Item. _ Veux et ordonne que depuis le jour de ma mort jusqu’au bout de l’an l’on me fasse dire chaque jour, durant toute l’année, une messe à l’autel devant mon tombeau, nonobstant tous les autres services que j’ai commandés ci-dessus : qu’il y en ait de la Sainte-Trinité, de Notre Dame et saintes ci-dessus nommés, et même deux messes de requiem pour la rémission de tous les pêchés de mon dit père, parents et bienfaiteurs.

Item. _ En rémission des fautes et pour la rédemption des âmes de mon père et de ma mère, de tous mes parents, parentes, bienfaiteurs et qui pourraient avoir quelques torts et pour ma pauvre âme, j’ordonne constitue et fonde perpétuellement et pour toujours, une messe de requiem chaque semaine, tous les lundis, en l’église de Thouron, à l’autel de nos sépultures, laquelle messe je fonde de cent sous, monnaie courante, que j’assigne sur la maison noble de Villate et ses dépendances pour cinquante sous, trente sous sur l’héritage du Mas, que tient Pierre du Mas et sur ces dépendances, et douze sous sur la Vallette et la Mazeire, sur ce qu’en tient Simon de la Vallette : à payer chaque année au vicaire qui dira la dite messe, les cent sous pris sur les héritages susdits ; et je veux que Monsieur Martial de Saint-Moras, prêtre, s’il est en vie et en santé, l’ait et la conserve tant qu’il pourra ; après elle sera à donner par mon héritier et successeur qui sera seigneur de Thouron et toujours ainsi, je veux et ordonne que toujours cette rente bonne et valable soit pour le prêtre qui servira cette fondation, et sans rien retrancher de la somme de cent sous, et au cas où par suite de guerre ou de mortalité, ou autrement, cette rente ne pourrait être payée, je l’assigne perpétuellement sur le château et la seigneurie de Thouron et sur ses dépendances, ou que pour toujours elle soit assignée sur quelques autres bon lieu, et qu’on tienne bonne et perpétuellement franche, et qu’elle soit bien payée au vicaire et prêtre qui servira cette fondation ; et à défaut de paiement je l’assigne pour toujours et à perpétuité sur la dite maison de Thouron et qu’il en soit ains toujours dans la suite ; et celui qui sera seigneur de Thouron et tiendra l’autel devant nos sépultures, le pourvoira des ornements, calice, nappes, luminaire et autres choses nécessaires….

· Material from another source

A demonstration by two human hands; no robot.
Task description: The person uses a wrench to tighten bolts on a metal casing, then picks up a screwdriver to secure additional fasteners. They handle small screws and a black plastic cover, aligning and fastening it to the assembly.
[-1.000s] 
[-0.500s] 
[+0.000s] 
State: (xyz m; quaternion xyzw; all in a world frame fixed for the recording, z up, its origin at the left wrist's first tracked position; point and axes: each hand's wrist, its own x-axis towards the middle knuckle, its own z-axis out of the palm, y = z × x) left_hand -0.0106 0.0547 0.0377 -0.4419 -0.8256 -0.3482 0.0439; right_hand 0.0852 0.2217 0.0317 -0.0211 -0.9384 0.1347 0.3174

Fait le XXVIIIème jour de mars de l’an mil quatre cent soixante quinze.

Grande chasse de Grandmont donnée à Thouron.

Le 9 septembre 1790, je me suis rendu à Limoges accompagné du sieur Martial Merliadon, officier municipal et électeur du canton de Compreignac, habitant le présent bourg de Thouron, et de là chez M. Legros, vicaire de Saint-Martial, qui a eu la bonté de nous accompagner le lendemain à une des salles de l’évêché, où étant, il m’a remis les reliques des saints, avec une chasse, comme il est dit au procès-verbal, déposé, ainsi que les lettres et autres pièces à ce concernant, dans les papiers de la cure. Le onze des dits mois et an que dessus, les susdites reliques ont été conduites par moi et déposées dans la chapelle Saint Roch en cette paroisse ; d’où le lendemain elles ont été transportées en grande célébrité en l’église paroissiale, après vespres. Le jour fixe annuel de leur fête, vénération et procession, est aussi indiqué dans les susdits papiers déposés parmi ceux de la cure. En foi de tout quoy nous avons signé pour servir et valoir en toute vérité. _ A. E. LAURIER, prêtre, curé.

A Thouron, le 11 septembre 1790.

Source : Monographies des villes et villages de France sous la direction de M.-G. Micberth, Nantiat et ses environs par l’Abbé Lecler, Res Universalis, 1990, réimp. de l’édit. 1871, 1890, 1892, 1894, 176p.